Ворошилов продолжал:

— Мы обещали нашей конницей смять ряды белополяков — и обещания своего не выполнили. Наиболее удачно бились сегодня четырнадцатая и четвертая. Операции белопольской конницы и пехоты ими были парализованы, и беда, угрожавшая флангам и тылу Конармии в результате возможного прорыва врага, была ликвидирована. Мы много выиграли…

— Отчасти благодаря случайности, — доложил Буденный. — Генерал Корницкий во время боя получил приказ идти в другую сторону. Он начал поворачивать, а тут неожиданно ударил на него Пархоменко всей дивизией. Корницкий хотел исправить положение, атаковал Пархоменко, но было поздно. Преувеличивать успехи Пархоменко не будем. Дрались хорошо, но надо драться еще лучше. Что вы скажете, товарищ Пархоменко?

— Я скажу, что прав товарищ Буденный и прав товарищ Ворошилов. Мой успех не развернут. Скажу больше того: стойкость некоторых частей падала. Приходилось ее поднимать. Говорить об этом нелегко… Не буду ссылаться на непрестанные дожди и грязь, мешающие атакам…

— И не нужно ссылаться, — сказал Буденный. — Разумеется, есть разница борьбы и на деникинском и на белопольском фронте! Война степная и война окопная, так как пан опирается на окоп, а мы плохо изучили, как нам брать эти окопы, — не одно и то же. Белополяки хорошо вооружены, потому что их вооружал весь капитализм. Весь! Об этом надо сильно подумать. Мне кажется, что сегодняшний отпор со стороны панов объясняется излишней горячностью наших бойцов и командиров, а также отсутствием большой и крепкой организованности. Гарцевать гарцевали. Кидаться в разные стороны кидались. А сделать самое главное — нащупать слабое место противника — не смогли. И, надо сознаться, мы до сих пор не знаем этого слабого места. Плохо, что не знаем! Можем из-за этого потерять свои преимущества: внезапность и быстроту разворота конницы.

Он ударил крепкой ладонью по карте и проговорил:

— Реввоенсовет категорически требует выполнения приказа о прорыве!

Ворошилов заговорил короткими фразами, недовольно поглядывая на комдивов:

— Отпор показался вам неожиданным? Еще бы! Слишком вы, товарищи, самоуверенны. Противника вы и не считаете за серьезную силу. Это — плохо, безобразно плохо! Обращать на противника серьезное внимание — значит обращать на себя серьезное внимание, значит работать над собой! Ну, что вы еще скажете?

Разгорелся спор о частностях — как наступать.

Тимошенко настаивал, что комсостав должен усиленно учить кавалерию действиям в пешем строю.

Возражали Пархоменко и Городовиков. Комбинированный — пеший и конный — строй — очень хорошо, и мы его будем применять. Но это вовсе не значит, что мы должны спешить всю нашу конницу.

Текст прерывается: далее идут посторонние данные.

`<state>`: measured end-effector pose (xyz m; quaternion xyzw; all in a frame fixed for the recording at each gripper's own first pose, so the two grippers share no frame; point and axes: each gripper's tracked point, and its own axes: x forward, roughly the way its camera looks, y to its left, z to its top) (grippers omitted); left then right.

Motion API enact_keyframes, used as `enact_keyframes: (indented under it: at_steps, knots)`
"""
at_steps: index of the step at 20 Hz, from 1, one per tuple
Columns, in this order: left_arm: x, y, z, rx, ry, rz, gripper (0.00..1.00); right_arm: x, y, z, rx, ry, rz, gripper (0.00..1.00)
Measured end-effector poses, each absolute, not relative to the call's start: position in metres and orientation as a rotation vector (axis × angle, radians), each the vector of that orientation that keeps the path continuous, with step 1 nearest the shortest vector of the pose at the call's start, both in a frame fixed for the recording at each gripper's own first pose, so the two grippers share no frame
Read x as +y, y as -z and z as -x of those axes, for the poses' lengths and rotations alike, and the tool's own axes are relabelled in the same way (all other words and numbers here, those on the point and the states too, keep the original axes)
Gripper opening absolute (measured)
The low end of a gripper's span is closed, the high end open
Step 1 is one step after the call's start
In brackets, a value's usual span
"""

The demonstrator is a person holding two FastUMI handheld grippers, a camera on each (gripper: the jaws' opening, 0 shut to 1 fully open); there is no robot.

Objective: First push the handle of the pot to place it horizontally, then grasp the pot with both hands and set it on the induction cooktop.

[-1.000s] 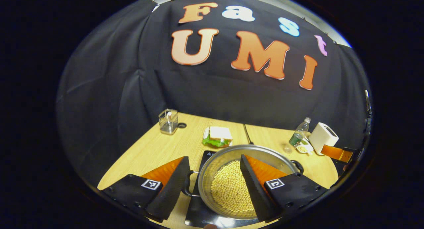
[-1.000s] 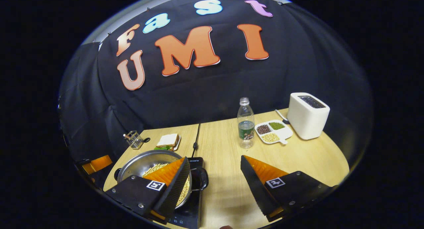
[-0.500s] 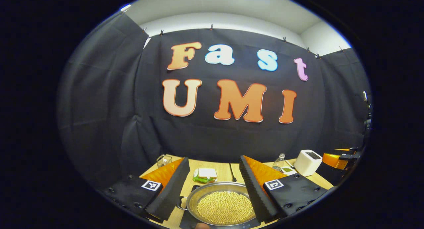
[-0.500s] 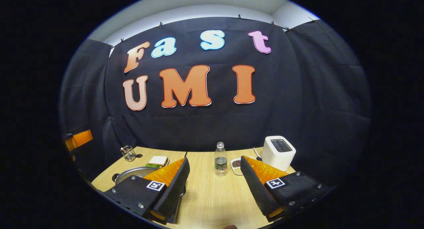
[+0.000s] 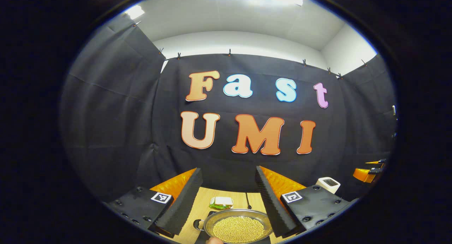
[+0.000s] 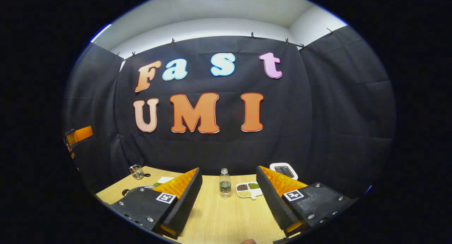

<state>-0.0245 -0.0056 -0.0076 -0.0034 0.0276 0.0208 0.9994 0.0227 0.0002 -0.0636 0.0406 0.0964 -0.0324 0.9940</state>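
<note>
Both sets of jaws stand wide apart with nothing between them. Left gripper (image 5: 229, 198) is raised above the table, fingers clear of everything; right gripper (image 6: 229, 198) likewise, fingers bracketing bare tabletop far below.

Pot (image 5: 238, 228), left gripper view: steel, round, filled with pale yellow beans (image 5: 238, 230), low in the frame between the two fingers but well beneath them. One dark loop handle (image 5: 197, 225) sticks out at the pot's left side. Pot sits on a dark slab, the induction cooktop (image 5: 202, 237), of which just slivers show at the pot's lower edge; the far handle is hidden behind the right finger. In the right gripper view the pot rim (image 6: 136, 190) barely peeks out behind the left finger, one handle showing as a dark loop beside it.

Wooden table (image 6: 226, 215) carries, beyond the pot, a sandwich on a plate (image 5: 221, 202) and a dark cable (image 5: 248, 201). Further right: water bottle (image 6: 224, 183), divided dish of beans (image 6: 249, 189), white toaster (image 6: 284, 170) partly hidden by a finger. Wire holder (image 6: 136, 172) at the table's far left corner; contents too small to tell.

Other gripper's orange part (image 5: 367, 171) shows at the right edge of the left gripper view, cut off.
</note>
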Motion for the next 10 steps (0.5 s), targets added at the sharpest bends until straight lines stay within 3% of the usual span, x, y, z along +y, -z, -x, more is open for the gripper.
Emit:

— Кто говорит о спешивании всей Конармии? Тогда надо ей и имя переменить! — вспылил Тимошенко.

Заговорили по двое, по трое сразу. Но по всему было видно, что договаривались уже мысли второстепенные, что требование командования о большей спаянности частей не только понятно, но и будет выполнено.

i_018.jpeg

Ворошилов, поняв это настроение, улыбнувшись почти незаметно, взглянул на Буденного.

Буденный перехватил эту улыбку, и лицо его повеселело, хотя он и всячески старался скрыть это.

Быть может, одному Пархоменко, хорошо знавшему Ворошилова, стало целиком понятно изменение, охватившее Климента Ефремовича. Пархоменко еще раз взглянул на него. «Выйдет дело!» — подумал он. И, весь внутренне дрожа от восхищения пред событиями, которые развернутся через некоторое время и которым суждено будет сильно повлиять на исход войны с белополяками, начал внимательно слушать Буденного. И, слушая Буденного, он твердил про себя с все нарастающей и нарастающей силой: «Выйдет, выйдет дело!»